A: Naturally. Because I am interested in microbial studies, especially bacteria impacting human health, I chose to focus on probiotics studies. With my microbial and molecular techniques, I naturally extended my research to other human health related strains, including the pathogenic C. difficile. C. difficile infection is closely related to the gut microbiome; so, I am developing gut microbiome modulators as potential therapies against C. difficile infection. As probiotics and metformin are important gut microbiome modulators, I naturally include them in combating C. difficile infection. Phages are natural enemies of bacteria, and phage therapy will be a promising therapy for treating C. difficile infection. Based on my experience of phage studies, it is also natural for me to develop another research branch to explore application of phages in C. difficile infection treatment. So, with my research interests as a core to guide my choice, it happened naturally to form my current research field.
Q: What would you say your duties and responsibilities entail as an assistant professor of medical microbiology here?
A: I can separate my duties and responsibility into three aspects: teaching, research and service
I design suitable curricula, teach students about the general and updated knowledge in this field, how microbes interact with the host, and how they make the correct decisions when their patients have symptoms related to microbes.
I continue to research bacterial infections, as I seek to expand knowledge of the microbial world and its impact on human health. Students can also be involved in research studies, helping them to understand, explore and solve important questions and problems in bacterial infections.

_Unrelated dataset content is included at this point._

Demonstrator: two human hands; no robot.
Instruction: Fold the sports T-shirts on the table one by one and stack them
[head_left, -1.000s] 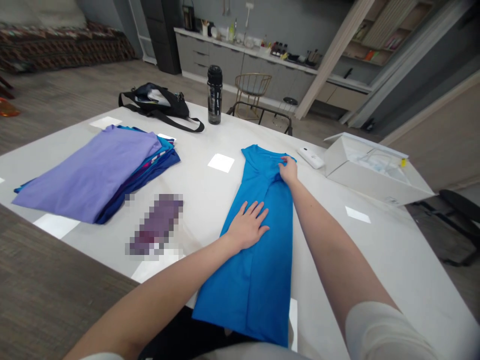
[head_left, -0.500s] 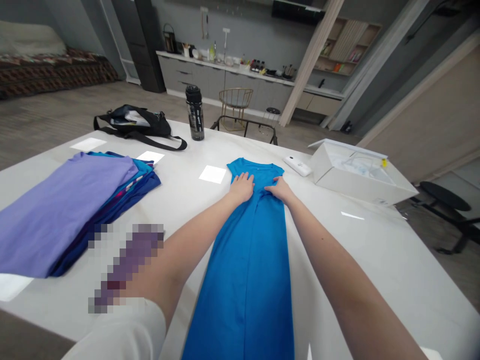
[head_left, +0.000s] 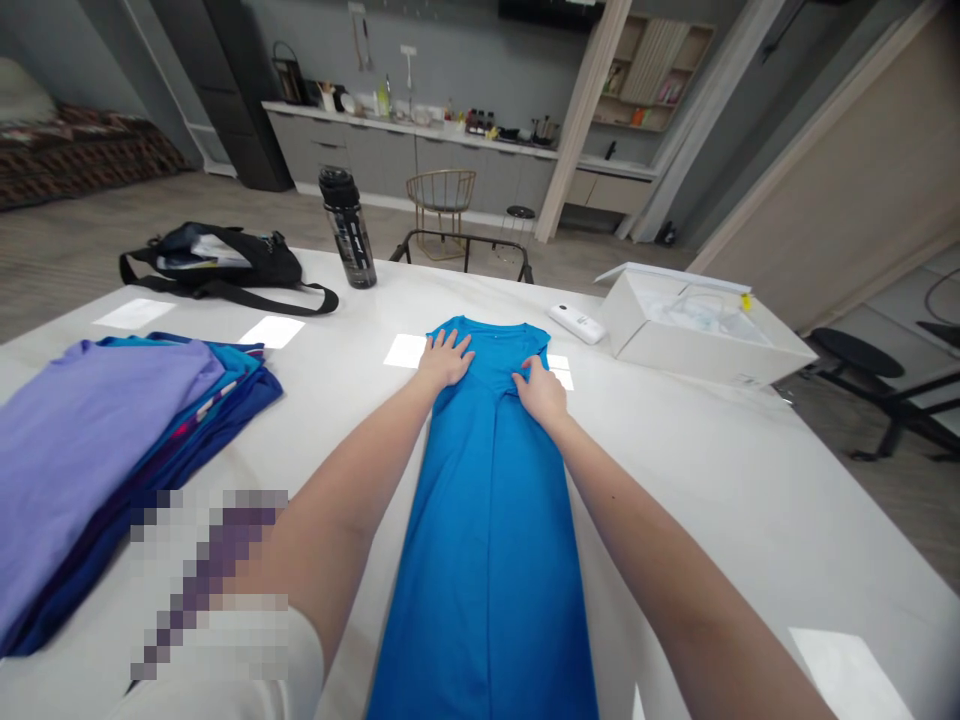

I also serve on committees for mentoring students; participate in professional organizations to stay up to date in my field; serving as a journal editor and reviewer to prompt research in my research field. I also collaborate with other researchers to better serve students and provide expert testimony during public health emergencies.
Q: What would you say you’ve learned from your time at the Heritage College?
A: Thanks to my colleagues and students of HCOM. Although I have been here for only seven months, I learned a lot at HCOM. First, HCOM has amazing designs for classes. I have been involved in several iLab classes, which includes several professors from different fields but focus on the same topic. Besides iLab classes, HCOM sets up small groups for students to discuss the whole week's issues thoroughly. These class formats are very helpful in understanding the complicated symptoms of patients and training next-generation medical students.
Secondly, we also have communities in similar research fields, through which we can share and discuss our latest results, problems, potential strategies and good ideas among faculty and students.
Thirdly, HCOM has a very friendly environment, like a big family. Being a new member of HCOM, I never feel like I’m lonely. I have nice colleagues, amazing students and various opportunities for communication, like this opportunity you have provided to me.